I grimaced. Ouch. Then I took another sip of water and continued watching.

Sunny curtly shook his head, his lips pressed, and I prepared for an explosive rebuttal. Instead, he said, “Congratulations.”

Anticlimactic. But maybe that was Sunny. I’d never seen him get angry.

He swiveled away from her, but turned back when she scoffed, “That’s all you have to say?”

“I’m happy that you’re happy. Did you expect me to throw a fit? Be depressed? Challenge him to a duel?”

“Some type of emotion. But, oh, right, I remember who you are and precisely why we broke up.”

“Because I should be run by emotion all the time? That’s chaotic. I like calm.”

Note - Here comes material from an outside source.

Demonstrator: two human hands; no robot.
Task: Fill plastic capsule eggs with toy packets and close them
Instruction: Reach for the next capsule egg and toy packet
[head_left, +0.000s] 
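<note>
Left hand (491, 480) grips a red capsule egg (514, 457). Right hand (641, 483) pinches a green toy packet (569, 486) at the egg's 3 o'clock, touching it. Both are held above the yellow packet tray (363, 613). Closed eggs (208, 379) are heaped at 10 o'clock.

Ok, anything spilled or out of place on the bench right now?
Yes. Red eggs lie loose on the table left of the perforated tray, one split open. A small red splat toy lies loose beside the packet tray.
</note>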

She crossed her arms, extended one leg out, and tapped her foot, daring him with every fiber of her challenging expression. She…wanted him to be jealous. Ew. In my experience, when people wanted their exes to be jealous of a new flame, it was because some part of them was still stuck on the ex or whatever they’d once had. Or they liked the drama. Obviously, I didn’t know this woman, and she seemed a bit scathing although alarmingly sweet…but she didn’t look like drama-incarnate walking around in a red bikini.

“You came alone, didn’t you? Have you even dated since we broke up?” she asked.

“That’s not really your business, is it?” Sunny retorted, a flicker of annoyance in his voice.

“I worked really hard on you, and you just let all of that shrivel away?”

Eh? What sort of work was she claiming here? Now her tone was cutting edge, and I didn’t believe I cared for it.